Paper: Cheng-Shiuan Lee et al. 2016. Declining Mercury Concentrations in Bluefin Tuna Reflect Reduced Emissions to the North Atlantic Ocean. Environmental Science and Technology. DOI: 10.1021/acs.est.6b04328


You are what you eat

Figure 1: A school of Atlantic Bluefin Tuna (Source: http://www.photolib.noaa.gov/htmls/fish2001.htm)

Figure 1: A school of Atlantic Bluefin Tuna (Source: http://www.photolib.noaa.gov/htmls/fish2001.htm)

We all know that certain foods, such as french fries, are not as healthy as salads. Some foods, like tuna, are not so straightforward. Tuna has health benefits including omega-3 fatty acids and other nutrients. Unfortunately, it is also high in mercury (chemical symbol Hg) which has serious health consequences in high doses. Young children and women of childbearing age are advised to limit consumption of tuna. There are certainly other species of fish with lower mercury but most are not as easily accessible across America as tuna.

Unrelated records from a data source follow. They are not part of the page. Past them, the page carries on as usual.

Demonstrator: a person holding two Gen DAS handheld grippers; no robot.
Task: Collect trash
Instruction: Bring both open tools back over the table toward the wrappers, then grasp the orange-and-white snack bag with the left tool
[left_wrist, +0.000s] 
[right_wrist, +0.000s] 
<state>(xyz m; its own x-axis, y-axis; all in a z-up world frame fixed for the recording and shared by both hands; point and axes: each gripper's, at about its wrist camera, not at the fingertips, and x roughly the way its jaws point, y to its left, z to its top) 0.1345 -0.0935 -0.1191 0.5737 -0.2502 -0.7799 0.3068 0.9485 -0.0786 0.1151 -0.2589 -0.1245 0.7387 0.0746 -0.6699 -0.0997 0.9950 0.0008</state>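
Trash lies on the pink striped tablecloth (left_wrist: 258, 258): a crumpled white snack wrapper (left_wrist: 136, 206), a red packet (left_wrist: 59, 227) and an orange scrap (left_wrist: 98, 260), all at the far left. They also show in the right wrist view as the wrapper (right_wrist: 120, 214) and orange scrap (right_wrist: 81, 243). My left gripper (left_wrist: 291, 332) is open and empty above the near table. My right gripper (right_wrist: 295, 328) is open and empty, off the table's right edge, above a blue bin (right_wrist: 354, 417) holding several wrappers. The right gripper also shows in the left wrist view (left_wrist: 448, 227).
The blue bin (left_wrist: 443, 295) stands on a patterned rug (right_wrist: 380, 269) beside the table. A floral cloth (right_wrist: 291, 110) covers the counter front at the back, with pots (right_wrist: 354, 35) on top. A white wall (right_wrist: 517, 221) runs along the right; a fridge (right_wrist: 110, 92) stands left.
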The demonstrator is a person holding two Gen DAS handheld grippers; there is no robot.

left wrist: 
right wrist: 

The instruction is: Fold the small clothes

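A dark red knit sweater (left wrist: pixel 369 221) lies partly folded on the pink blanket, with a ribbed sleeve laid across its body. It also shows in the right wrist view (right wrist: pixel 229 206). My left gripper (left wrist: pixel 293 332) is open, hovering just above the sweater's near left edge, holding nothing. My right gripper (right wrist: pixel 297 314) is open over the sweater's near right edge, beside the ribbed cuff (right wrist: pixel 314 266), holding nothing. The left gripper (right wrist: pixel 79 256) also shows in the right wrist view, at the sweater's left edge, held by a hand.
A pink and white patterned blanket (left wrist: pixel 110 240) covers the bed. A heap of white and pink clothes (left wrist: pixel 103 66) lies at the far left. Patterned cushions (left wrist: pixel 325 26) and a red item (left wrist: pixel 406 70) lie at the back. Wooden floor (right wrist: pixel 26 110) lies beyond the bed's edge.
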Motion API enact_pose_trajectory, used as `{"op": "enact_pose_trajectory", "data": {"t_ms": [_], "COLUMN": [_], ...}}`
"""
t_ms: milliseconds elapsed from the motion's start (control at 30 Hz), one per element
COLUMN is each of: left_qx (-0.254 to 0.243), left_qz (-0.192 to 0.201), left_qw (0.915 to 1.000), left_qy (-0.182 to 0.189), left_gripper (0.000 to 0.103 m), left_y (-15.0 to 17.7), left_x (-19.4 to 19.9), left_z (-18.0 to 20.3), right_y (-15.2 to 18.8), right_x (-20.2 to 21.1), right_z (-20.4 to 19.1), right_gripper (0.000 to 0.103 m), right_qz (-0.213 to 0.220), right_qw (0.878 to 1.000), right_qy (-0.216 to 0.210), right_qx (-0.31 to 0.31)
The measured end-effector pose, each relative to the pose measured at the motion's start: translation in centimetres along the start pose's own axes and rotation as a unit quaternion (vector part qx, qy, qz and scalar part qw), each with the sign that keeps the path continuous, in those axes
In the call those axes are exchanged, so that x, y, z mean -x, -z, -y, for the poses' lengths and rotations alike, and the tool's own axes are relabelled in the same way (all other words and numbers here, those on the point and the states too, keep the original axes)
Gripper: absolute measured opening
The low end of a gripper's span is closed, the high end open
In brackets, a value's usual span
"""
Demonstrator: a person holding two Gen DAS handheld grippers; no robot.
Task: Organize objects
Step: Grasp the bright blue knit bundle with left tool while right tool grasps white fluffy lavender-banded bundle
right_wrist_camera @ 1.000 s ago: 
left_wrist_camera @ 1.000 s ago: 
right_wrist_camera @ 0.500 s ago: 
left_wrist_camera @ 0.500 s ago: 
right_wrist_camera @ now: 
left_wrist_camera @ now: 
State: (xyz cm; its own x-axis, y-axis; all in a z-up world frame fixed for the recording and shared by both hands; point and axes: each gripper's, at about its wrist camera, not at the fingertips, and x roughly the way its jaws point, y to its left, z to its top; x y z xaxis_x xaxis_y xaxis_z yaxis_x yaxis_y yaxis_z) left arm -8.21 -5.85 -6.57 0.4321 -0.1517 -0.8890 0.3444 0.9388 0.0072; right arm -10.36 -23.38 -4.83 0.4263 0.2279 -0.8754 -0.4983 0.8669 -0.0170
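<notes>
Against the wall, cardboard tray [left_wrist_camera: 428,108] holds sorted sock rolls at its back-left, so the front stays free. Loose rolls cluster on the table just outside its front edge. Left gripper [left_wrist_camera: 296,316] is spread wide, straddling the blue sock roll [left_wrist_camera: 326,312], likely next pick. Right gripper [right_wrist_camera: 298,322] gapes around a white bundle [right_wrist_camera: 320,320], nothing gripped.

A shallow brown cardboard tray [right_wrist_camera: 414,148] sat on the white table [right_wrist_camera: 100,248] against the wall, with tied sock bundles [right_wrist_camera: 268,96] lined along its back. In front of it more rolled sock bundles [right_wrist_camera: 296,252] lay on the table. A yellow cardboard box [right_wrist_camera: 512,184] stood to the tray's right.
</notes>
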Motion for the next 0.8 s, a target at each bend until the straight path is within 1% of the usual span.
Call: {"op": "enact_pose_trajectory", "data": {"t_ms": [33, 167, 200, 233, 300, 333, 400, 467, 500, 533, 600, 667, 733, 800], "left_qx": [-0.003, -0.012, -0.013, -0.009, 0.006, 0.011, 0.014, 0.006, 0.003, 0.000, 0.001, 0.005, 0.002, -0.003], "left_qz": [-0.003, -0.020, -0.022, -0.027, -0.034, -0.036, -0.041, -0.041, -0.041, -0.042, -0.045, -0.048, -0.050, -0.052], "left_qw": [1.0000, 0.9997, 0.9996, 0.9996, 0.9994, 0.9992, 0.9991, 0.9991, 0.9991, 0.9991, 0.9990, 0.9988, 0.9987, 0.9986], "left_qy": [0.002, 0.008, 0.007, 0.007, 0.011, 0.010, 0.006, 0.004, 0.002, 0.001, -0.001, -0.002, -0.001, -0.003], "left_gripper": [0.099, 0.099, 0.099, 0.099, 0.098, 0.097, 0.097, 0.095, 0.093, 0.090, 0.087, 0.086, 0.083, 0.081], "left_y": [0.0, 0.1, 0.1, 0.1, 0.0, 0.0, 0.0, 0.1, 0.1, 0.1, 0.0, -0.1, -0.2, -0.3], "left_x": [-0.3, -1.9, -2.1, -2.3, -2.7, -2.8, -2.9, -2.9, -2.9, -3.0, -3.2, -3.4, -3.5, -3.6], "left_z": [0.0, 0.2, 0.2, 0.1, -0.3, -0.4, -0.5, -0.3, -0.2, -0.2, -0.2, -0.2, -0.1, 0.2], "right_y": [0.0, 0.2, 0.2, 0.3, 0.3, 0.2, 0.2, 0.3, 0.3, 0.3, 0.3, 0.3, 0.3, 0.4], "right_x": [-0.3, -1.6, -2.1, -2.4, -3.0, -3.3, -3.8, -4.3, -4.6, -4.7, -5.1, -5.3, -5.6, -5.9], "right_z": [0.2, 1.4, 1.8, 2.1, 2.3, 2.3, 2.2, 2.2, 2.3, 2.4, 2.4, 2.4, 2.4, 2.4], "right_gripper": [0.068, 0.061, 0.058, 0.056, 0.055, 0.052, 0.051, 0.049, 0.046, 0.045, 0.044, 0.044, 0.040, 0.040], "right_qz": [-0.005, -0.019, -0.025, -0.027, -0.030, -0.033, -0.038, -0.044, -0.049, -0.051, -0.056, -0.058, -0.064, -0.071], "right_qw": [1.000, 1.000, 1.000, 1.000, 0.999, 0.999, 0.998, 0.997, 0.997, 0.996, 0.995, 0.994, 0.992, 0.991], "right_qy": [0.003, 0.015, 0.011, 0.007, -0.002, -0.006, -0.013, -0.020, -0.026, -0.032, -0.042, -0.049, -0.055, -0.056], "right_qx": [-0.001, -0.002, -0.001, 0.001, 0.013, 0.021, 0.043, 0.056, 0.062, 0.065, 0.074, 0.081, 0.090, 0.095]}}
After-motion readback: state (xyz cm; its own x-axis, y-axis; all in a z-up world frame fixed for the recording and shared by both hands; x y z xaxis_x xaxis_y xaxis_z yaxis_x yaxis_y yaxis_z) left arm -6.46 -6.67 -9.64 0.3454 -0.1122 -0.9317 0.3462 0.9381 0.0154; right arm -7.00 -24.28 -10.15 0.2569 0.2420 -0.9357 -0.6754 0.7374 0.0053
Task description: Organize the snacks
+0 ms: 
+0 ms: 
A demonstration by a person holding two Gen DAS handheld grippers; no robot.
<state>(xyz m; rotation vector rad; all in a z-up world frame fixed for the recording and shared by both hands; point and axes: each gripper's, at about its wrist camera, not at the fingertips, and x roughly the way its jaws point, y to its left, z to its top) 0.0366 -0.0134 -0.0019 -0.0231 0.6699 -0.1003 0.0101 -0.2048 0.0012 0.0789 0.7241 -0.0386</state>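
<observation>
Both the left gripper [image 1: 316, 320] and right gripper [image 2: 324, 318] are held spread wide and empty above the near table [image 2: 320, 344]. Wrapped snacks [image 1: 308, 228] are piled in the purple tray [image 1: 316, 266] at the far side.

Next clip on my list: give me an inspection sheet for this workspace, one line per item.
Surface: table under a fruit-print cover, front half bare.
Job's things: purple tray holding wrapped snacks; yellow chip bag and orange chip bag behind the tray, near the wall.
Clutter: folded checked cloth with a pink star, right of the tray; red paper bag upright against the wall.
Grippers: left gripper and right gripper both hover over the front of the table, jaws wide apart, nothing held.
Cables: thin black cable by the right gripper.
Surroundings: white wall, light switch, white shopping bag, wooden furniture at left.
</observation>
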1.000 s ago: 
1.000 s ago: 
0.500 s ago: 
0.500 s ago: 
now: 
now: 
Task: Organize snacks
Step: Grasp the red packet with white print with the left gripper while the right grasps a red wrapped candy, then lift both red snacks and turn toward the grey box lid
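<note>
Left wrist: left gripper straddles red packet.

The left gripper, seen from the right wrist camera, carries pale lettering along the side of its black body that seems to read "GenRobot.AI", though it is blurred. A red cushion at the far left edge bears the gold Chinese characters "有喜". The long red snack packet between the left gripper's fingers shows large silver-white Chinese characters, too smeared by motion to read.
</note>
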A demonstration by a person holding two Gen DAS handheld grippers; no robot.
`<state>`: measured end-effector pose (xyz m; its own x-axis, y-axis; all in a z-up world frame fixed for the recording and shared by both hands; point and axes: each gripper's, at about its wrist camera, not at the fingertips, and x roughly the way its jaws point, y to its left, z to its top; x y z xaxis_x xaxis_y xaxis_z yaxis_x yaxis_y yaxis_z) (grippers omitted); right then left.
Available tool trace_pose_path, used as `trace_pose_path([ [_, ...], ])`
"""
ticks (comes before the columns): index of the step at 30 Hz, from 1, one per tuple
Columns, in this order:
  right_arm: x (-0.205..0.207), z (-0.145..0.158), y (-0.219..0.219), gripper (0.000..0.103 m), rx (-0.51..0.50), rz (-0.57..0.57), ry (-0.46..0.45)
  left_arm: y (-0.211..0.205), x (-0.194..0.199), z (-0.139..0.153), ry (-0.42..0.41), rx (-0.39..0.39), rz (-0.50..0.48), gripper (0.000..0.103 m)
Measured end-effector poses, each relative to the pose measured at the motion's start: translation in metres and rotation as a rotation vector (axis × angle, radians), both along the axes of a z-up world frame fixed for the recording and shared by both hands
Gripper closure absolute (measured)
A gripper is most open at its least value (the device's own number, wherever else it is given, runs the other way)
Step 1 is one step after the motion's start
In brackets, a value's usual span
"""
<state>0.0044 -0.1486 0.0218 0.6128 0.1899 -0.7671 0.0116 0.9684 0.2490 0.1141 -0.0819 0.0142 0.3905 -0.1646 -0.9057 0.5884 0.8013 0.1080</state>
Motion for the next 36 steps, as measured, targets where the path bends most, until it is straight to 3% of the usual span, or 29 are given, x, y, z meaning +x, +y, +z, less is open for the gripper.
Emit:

This doesn’t mean you have to stop eating tuna! It is advised that eating tuna in moderation is fine but in the future we may be able to safely eat more. Researchers have found a link between North American reductions in mercury emissions and mercury levels in tuna.  This link was found by utilizing long term data. Long term data sets are a useful tool for scientists to study trends over longer periods of time where relationships can be more accurately understood. There is no guarantee of how things will be in the future but long term data sets give scientists more confidence in predicting outcomes.

Figure 2: An example of how mercury moves up the food chain. (Source: Bretwood Higman, http://www.groundtruthtrekking.org)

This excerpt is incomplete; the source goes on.